##### Data section #####

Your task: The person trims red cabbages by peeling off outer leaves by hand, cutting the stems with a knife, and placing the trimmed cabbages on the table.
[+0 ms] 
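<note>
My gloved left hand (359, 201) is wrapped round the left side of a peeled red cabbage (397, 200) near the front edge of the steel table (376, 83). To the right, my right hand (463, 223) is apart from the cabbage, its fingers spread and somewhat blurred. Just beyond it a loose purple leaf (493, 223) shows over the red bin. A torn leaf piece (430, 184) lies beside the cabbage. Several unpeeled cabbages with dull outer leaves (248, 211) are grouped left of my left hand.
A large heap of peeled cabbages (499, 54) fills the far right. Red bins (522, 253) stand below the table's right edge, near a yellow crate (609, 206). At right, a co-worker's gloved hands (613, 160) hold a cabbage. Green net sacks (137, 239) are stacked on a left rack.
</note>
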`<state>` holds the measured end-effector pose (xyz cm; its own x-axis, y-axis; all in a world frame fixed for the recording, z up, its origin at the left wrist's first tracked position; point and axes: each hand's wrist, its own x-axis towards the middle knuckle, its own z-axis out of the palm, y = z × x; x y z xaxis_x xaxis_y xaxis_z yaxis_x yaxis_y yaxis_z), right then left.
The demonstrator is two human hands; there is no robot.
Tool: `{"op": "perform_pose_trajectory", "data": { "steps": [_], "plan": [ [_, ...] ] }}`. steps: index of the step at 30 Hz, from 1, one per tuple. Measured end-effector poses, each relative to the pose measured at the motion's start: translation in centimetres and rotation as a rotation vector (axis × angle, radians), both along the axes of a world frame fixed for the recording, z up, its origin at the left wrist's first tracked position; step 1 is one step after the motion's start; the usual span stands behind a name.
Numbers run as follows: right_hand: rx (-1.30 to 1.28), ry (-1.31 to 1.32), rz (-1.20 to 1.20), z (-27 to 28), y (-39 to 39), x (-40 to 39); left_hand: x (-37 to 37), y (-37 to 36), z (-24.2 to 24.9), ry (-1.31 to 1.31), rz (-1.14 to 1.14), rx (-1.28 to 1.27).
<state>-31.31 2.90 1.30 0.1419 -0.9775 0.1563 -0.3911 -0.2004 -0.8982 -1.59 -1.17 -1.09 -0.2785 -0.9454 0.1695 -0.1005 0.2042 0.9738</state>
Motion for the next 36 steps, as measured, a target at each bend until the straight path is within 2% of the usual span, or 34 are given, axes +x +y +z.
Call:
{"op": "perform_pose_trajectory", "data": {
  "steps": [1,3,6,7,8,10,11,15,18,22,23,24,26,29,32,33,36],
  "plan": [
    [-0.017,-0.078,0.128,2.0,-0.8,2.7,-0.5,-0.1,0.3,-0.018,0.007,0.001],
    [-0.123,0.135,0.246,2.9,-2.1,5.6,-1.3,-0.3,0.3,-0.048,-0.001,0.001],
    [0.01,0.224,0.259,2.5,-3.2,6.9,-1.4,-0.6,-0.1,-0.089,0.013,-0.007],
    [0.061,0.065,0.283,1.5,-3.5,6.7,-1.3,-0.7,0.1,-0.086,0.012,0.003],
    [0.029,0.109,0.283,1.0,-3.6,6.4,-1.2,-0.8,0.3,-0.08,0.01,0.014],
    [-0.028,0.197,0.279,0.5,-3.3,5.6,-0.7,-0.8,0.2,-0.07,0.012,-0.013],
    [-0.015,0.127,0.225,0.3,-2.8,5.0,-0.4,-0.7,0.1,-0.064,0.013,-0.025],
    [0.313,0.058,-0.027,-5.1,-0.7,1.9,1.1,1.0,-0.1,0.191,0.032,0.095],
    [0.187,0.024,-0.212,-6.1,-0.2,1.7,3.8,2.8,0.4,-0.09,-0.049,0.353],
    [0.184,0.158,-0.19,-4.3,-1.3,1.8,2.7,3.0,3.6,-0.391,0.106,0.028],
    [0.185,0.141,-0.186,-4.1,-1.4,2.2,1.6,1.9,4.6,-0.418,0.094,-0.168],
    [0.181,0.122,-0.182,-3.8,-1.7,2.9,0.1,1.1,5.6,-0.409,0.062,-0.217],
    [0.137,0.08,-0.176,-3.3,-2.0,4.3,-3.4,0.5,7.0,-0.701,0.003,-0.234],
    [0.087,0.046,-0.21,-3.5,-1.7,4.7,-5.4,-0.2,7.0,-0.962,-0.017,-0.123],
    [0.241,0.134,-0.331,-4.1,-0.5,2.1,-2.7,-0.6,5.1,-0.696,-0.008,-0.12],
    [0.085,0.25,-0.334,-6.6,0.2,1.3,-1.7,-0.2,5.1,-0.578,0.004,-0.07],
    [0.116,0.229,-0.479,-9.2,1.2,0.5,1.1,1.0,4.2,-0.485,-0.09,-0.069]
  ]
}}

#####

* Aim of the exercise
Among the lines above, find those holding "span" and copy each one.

* The answer
Tool: `{"op": "perform_pose_trajectory", "data": { "steps": [_], "plan": [ [_, ...] ] }}`. steps: index of the step at 30 Hz, from 1, one per tuple. Measured end-effector poses, each relative to the pose measured at the motion's start: translation in centimetres and rotation as a rotation vector (axis × angle, radians), both along the axes of a world frame fixed for the recording, z up, its origin at the left wrist's first tracked position; step 1 is one step after the motion's start; the usual span stands behind a name.
Motion for the next 36 steps, as measured, a target at each bend until the straight path is within 2% of the usual span, or 34 are given, axes +x +y +z.

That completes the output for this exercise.